Once you find the line with "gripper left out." in the data that follows, repeat it and every line after it exactly, through the line with "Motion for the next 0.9".

Input material Block Start

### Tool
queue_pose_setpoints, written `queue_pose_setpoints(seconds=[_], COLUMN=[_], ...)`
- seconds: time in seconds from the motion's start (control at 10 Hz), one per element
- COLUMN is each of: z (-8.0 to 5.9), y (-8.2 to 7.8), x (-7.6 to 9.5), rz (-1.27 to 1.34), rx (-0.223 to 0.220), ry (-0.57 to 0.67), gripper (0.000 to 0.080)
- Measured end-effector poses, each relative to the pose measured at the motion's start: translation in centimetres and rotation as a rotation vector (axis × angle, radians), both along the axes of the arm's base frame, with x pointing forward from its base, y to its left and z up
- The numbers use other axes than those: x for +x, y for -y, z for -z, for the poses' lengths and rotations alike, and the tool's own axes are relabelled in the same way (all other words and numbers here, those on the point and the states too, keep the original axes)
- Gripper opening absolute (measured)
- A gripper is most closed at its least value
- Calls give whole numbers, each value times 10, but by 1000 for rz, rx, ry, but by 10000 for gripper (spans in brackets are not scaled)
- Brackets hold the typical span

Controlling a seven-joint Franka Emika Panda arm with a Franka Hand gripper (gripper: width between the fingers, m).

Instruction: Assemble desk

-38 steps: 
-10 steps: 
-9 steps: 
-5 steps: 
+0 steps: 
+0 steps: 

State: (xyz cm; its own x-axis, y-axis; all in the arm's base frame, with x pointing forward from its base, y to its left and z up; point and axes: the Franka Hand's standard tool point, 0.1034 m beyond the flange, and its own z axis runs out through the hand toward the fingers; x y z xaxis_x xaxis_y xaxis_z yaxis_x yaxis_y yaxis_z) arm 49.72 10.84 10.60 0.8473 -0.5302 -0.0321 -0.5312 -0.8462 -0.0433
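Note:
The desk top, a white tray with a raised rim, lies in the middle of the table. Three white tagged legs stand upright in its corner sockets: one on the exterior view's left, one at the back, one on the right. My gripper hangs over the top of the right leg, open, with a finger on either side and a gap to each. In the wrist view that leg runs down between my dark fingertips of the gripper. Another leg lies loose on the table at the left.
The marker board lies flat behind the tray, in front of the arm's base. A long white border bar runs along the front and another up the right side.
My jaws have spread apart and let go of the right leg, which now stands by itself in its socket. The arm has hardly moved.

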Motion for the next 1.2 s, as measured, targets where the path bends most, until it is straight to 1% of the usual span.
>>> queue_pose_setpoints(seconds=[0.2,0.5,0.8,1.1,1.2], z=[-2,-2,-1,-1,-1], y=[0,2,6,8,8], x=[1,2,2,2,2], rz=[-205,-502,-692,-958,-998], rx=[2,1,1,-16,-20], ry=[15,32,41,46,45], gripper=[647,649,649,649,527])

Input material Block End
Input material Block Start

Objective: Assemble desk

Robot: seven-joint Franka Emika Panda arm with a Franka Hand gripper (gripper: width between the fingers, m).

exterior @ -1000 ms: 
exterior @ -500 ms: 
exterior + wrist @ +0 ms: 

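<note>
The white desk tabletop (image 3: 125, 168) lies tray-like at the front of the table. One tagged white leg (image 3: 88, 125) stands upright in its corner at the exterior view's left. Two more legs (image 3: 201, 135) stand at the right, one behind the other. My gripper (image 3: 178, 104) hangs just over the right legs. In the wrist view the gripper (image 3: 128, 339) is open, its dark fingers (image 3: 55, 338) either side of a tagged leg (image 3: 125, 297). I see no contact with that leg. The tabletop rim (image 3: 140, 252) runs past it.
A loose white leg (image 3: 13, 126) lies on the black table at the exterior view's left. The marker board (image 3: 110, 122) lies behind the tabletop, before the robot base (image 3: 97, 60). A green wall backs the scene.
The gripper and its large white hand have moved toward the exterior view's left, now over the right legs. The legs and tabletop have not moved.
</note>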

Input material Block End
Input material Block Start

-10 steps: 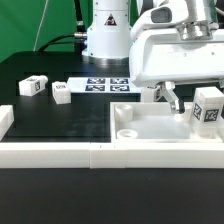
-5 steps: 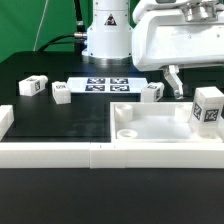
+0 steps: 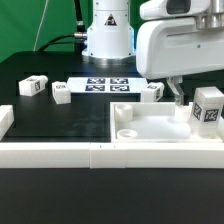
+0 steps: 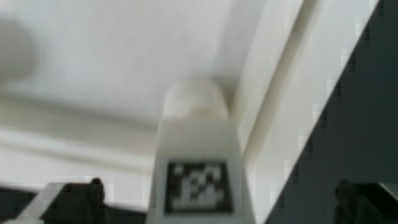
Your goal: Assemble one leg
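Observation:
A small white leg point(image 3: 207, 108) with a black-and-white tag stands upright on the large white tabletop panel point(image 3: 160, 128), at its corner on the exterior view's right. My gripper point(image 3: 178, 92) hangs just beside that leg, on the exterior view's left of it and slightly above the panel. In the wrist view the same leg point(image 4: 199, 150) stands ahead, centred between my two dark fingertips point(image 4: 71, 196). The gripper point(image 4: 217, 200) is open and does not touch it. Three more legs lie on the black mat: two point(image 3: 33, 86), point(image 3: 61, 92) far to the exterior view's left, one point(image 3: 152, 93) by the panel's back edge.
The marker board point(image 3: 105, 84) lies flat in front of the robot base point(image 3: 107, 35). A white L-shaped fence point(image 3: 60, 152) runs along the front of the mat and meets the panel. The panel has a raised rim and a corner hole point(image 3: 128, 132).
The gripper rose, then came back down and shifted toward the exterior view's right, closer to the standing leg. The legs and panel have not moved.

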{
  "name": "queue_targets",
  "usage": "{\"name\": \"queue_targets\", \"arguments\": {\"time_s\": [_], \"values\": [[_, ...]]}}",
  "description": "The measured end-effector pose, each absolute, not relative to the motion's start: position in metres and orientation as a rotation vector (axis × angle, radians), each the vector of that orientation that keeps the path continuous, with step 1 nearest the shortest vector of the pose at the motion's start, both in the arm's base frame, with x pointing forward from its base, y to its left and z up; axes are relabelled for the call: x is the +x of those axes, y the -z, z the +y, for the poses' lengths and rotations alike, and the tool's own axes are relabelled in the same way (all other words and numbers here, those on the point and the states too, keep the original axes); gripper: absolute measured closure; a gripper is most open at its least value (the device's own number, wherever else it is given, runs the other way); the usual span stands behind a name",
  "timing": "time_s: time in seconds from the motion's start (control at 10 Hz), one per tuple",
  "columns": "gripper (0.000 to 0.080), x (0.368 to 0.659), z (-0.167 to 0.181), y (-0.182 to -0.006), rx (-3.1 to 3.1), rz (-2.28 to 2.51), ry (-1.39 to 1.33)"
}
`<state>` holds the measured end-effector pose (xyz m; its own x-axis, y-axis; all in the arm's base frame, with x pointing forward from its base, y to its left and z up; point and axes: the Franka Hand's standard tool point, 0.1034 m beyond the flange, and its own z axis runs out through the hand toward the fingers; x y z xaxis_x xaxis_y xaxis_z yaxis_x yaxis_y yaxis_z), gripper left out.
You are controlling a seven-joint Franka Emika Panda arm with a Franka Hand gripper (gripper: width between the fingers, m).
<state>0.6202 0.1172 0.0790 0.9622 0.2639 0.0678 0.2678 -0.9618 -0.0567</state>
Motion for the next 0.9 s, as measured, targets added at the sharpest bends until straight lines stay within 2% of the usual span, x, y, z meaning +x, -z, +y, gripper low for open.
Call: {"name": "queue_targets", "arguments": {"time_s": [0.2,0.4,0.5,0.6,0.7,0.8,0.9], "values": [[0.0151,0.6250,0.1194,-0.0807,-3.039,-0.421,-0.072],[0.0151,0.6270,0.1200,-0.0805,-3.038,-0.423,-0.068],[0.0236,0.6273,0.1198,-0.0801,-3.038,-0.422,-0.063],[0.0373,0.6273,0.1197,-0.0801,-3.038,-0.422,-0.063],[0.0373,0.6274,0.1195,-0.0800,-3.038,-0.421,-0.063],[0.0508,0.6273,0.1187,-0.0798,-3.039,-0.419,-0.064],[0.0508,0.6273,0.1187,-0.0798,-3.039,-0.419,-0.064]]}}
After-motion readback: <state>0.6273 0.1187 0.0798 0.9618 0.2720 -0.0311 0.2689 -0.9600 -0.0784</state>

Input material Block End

## [Exercise answer]
`<state>` holds the measured end-effector pose (xyz m; its own x-axis, y-axis; all in the arm's base frame, with x pointing forward from its base, y to its left and z up; point and axes: the Franka Hand's standard tool point, 0.1034 m beyond the flange, and its own z axis runs out through the hand toward the fingers; x y z xaxis_x xaxis_y xaxis_z yaxis_x yaxis_y yaxis_z), gripper left out.
You are controlling a seven-joint Franka Emika Panda arm with a Franka Hand gripper (gripper: width between the fingers, m).
<state>0.6202 0.1172 0.0790 0.9622 0.2639 0.0678 0.2678 -0.9618 -0.0567</state>
Motion for the next 0.9 s, as measured, targets added at the sharpest bends until straight lines stay within 2% of the usual span, x, y, z meaning +x, -z, +y, gripper low for open.

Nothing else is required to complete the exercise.